Ces bêtes arboraient des masques à peau d’homme.
Les engeances.
Cenwyn
Que l’Créateur soit témoin comme que disent les sœurs, c’était pas d’la blague quand y blatéraient qu’ça moche violent, une engeance. D’la peste ! J’suis pas du genre à m’défiger pour un rin mais là, j’crois que j’tire pas une gueule pus heureuse que Saam. Elles finissent par fout’ le camp, quand même, et c’est tant mieux pa’ce que j’pense que sinon, le pauvret nous aurait ben mis d’dans en mouchant leurs sales museaux ‘vec sa gerbe. Ç’aurait pas été une jolie façon d’crever, que d’se faire débucher à cause d’un jet d’bile. Ouais, ç’aurait fait tache dans les histoires, on peut l’dire !

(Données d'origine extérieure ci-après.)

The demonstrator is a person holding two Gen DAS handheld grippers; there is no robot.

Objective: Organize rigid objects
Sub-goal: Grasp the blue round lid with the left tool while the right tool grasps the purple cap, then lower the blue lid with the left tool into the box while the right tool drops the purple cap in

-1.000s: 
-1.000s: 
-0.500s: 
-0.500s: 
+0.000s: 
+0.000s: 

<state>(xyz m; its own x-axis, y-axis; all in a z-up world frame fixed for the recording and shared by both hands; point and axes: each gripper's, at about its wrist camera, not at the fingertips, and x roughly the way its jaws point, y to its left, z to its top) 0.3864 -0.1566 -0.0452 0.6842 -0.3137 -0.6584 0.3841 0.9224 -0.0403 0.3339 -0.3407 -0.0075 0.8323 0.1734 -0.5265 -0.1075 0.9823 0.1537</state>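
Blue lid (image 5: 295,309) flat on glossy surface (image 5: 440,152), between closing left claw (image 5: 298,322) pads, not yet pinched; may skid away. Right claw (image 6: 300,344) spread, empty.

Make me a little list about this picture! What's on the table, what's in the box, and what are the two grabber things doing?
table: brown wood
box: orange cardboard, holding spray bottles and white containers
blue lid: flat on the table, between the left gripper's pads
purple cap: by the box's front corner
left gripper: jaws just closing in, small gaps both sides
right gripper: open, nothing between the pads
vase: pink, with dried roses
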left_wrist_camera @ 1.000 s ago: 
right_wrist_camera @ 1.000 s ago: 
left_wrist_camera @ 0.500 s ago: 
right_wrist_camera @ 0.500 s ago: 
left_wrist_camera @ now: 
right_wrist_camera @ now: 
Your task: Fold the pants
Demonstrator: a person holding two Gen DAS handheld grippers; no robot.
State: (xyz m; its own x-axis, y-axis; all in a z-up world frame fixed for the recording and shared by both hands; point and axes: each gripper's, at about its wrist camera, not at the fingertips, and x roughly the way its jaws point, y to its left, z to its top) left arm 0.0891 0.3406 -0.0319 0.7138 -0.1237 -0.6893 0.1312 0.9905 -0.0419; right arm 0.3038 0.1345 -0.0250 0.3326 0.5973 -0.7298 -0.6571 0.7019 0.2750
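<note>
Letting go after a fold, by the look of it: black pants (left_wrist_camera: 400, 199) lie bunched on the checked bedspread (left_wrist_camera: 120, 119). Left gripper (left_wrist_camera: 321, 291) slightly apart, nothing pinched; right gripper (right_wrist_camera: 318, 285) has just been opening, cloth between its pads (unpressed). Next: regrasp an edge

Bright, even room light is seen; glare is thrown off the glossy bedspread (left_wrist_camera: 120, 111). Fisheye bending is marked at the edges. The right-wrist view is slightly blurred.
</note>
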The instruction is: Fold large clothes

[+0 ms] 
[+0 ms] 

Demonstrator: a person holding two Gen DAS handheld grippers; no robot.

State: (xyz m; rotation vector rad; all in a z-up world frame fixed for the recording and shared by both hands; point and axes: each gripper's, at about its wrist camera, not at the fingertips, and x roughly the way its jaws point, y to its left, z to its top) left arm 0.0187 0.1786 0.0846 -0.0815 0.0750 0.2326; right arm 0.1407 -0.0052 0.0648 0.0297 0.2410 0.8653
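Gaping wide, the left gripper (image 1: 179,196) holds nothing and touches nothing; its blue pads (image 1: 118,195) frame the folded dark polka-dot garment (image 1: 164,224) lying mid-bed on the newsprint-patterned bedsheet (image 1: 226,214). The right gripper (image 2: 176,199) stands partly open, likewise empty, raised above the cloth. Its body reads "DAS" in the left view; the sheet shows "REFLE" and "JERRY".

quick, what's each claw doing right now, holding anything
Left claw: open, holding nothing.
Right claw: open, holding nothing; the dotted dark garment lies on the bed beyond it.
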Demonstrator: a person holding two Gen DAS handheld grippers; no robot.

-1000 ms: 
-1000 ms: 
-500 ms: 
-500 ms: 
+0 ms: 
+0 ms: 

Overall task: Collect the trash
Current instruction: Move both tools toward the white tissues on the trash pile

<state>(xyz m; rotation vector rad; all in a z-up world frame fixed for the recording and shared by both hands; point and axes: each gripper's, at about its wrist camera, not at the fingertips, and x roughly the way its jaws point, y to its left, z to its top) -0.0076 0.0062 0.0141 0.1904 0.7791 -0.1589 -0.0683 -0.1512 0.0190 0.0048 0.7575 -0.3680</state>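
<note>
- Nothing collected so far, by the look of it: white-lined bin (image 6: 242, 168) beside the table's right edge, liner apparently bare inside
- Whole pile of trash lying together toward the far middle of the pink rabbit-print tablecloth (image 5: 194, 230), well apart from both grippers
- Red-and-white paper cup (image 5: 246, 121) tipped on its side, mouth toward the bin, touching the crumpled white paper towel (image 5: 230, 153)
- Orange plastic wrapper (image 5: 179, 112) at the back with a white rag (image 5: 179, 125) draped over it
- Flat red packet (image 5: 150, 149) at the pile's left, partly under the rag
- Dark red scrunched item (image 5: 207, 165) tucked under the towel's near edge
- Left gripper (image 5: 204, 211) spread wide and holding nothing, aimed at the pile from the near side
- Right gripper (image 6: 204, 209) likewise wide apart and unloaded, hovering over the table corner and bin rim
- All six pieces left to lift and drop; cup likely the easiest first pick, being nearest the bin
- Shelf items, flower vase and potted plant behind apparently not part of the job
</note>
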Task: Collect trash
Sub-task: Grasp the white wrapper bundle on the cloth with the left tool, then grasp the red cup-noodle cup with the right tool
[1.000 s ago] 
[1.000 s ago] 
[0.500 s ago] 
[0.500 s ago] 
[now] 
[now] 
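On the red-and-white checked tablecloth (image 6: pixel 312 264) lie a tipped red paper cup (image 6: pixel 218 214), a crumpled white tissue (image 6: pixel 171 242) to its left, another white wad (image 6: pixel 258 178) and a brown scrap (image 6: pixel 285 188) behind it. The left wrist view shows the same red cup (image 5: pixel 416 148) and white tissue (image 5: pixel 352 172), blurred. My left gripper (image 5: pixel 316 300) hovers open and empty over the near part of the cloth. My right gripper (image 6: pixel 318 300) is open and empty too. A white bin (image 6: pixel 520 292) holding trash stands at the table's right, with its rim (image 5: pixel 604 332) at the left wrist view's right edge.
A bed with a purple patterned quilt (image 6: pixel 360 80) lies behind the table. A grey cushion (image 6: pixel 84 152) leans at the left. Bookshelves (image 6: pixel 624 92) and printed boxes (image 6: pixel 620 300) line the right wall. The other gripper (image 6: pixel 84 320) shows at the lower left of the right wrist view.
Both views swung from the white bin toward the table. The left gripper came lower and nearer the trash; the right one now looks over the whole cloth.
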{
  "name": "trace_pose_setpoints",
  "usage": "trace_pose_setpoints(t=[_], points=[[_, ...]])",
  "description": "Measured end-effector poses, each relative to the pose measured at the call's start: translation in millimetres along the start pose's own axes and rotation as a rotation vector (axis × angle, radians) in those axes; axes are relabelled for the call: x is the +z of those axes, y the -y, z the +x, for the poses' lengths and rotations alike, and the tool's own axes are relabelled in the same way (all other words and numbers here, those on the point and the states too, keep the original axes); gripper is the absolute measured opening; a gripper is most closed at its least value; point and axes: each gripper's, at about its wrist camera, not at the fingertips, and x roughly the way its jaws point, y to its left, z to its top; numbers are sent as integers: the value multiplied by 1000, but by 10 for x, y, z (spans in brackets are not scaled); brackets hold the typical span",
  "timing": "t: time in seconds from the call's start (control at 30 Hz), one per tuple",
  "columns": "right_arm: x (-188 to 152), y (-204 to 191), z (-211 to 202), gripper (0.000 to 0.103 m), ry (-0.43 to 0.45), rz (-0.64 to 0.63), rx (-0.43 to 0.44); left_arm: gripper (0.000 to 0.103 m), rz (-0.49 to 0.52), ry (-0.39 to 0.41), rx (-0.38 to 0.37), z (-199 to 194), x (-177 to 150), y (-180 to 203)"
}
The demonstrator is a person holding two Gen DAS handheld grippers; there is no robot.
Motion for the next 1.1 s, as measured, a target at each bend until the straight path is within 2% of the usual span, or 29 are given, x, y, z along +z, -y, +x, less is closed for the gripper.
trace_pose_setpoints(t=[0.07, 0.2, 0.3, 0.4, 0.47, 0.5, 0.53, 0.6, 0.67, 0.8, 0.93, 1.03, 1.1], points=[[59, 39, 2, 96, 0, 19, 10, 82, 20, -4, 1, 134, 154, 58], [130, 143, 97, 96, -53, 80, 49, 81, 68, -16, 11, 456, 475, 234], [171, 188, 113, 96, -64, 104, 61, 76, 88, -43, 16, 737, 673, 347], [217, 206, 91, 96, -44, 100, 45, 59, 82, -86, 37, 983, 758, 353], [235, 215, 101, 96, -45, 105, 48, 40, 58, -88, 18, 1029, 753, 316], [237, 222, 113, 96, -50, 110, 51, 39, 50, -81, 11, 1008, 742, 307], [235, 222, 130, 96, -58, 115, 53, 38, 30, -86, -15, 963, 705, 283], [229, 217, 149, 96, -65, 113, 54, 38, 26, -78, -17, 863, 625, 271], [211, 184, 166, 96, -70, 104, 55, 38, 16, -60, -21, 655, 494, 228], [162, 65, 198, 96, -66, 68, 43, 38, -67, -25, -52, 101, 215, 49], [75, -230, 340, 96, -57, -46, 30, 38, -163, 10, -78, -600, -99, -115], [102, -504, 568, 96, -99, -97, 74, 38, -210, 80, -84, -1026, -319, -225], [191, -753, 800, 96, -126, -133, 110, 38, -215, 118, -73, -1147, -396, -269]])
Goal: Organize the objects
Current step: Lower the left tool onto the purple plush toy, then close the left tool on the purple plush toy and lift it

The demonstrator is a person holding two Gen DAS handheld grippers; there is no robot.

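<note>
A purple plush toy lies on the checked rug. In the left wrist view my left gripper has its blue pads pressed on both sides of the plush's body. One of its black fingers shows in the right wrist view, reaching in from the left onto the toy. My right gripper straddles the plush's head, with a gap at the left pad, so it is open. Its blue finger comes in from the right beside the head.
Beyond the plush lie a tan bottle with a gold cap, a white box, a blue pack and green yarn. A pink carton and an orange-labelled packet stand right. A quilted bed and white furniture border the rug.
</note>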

On bouge pus, tant qu’Andra-qu’un-œil nous fait pas signe de l’faire. On attend tellement qu’j’ai l’impression que j’vais éclater, ou ben qu’un crétin va craquer et pleuvoir l’éternuement le pus tonnerre d’l’année ; mais y’a rin qui s’passe, ni d’not’ côté, ni du leur. Puis, enfin, ça met un bout à not’ peine quand la magotte décrète qu’la voie est sarclée. On sort, pas vite : le rouquin flanche à pas comme si que l’sol était devenu d’la bouillasse molle. J’dis rin pa’ce que not’ Garde-chiourme, là, elle nous pointe la fosse où qu’on a éclairci sans claper un bruit, et du coup j’ai pas envie d’faire rabouler les engeances, donc je tais. Elle s’avance, on suit. Veut qu’on fouille si j’ai ben compris, mais quand elle file droit sur un tas d’bols plein à bord, j’peux pas r’tenir Saam de coller aux jupons d’sa nounou. Il a vraiment pas la tronche dans son écuelle… Hé, Saam, qu’est-ce qui t’remoule ? Saam ?
- Résumé:
- Saam et Cenwyn découvrent pour la première fois le vrai visage de l'engeance.